(What you should do): Go to the line in the entries below that holds "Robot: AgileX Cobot" and repeat exactly from there through the line that holds "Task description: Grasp", inclusive.

(The input Opens)

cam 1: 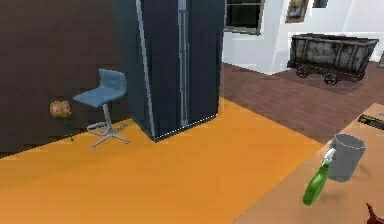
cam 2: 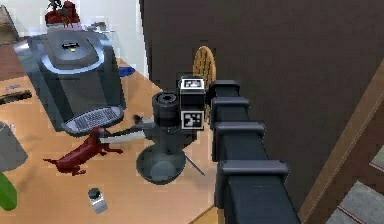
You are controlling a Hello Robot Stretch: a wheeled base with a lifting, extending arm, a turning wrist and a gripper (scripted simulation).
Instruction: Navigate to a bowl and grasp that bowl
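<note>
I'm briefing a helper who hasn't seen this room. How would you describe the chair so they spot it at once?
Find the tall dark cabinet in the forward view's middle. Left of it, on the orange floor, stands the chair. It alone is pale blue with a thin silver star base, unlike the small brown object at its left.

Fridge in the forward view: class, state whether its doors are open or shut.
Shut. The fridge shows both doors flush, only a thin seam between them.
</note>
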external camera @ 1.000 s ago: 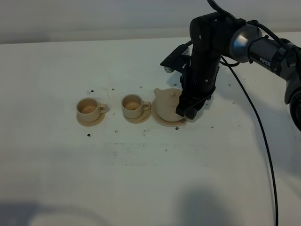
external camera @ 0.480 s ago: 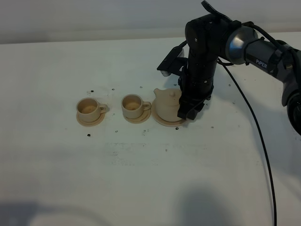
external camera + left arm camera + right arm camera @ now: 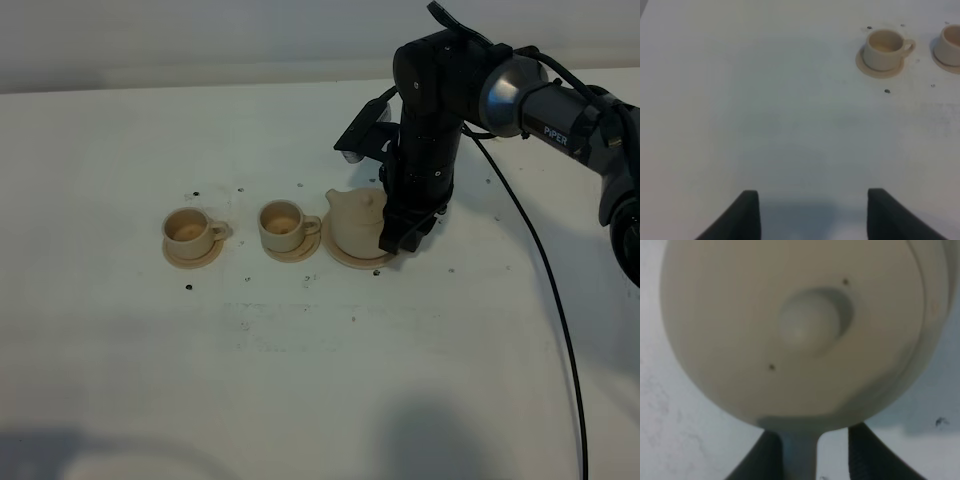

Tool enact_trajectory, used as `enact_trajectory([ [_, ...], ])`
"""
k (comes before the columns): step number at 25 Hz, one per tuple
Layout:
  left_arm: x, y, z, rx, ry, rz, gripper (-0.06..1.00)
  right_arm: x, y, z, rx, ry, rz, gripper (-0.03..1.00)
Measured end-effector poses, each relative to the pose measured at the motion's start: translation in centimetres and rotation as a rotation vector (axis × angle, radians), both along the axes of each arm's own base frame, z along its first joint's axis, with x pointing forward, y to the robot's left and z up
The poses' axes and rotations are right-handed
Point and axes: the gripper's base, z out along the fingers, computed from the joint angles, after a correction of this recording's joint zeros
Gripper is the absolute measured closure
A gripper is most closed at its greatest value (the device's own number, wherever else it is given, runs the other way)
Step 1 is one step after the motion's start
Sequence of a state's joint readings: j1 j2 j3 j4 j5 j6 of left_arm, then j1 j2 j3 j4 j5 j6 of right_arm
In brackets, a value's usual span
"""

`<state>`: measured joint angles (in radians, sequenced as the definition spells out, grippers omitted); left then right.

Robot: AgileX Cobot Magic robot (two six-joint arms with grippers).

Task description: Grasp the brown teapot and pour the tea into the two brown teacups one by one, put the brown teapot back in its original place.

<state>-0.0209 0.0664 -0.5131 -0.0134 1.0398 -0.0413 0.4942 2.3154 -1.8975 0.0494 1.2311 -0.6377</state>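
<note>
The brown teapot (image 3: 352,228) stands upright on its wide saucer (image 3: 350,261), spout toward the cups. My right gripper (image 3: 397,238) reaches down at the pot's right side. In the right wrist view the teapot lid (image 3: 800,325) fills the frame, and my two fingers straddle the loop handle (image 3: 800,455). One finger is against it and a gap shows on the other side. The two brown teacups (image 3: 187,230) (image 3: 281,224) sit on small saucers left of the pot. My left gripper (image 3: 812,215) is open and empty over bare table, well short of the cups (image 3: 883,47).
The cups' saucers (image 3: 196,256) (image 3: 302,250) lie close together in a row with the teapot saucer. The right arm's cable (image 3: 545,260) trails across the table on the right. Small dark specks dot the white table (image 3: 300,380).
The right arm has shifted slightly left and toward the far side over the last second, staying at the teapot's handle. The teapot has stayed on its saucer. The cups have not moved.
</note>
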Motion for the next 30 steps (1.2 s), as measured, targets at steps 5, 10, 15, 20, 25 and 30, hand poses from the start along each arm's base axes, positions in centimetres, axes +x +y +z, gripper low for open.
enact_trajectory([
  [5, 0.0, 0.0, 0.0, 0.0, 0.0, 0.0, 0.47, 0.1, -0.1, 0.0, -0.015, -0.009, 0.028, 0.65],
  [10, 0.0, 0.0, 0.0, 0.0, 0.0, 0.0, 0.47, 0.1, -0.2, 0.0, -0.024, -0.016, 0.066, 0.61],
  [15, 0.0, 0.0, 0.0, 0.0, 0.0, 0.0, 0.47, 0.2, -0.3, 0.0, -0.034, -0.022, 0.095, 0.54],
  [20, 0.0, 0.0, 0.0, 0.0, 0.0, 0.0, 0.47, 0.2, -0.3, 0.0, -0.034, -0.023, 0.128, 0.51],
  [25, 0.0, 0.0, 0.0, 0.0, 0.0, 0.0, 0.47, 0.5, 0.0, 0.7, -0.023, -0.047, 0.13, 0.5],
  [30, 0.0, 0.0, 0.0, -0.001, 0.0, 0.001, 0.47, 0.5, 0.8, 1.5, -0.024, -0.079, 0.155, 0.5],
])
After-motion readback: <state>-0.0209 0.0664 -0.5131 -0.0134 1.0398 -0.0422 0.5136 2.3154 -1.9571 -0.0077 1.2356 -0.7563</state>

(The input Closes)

(Solution to the exercise):
Robot: AgileX Cobot Magic robot (two six-joint arms with grippers).

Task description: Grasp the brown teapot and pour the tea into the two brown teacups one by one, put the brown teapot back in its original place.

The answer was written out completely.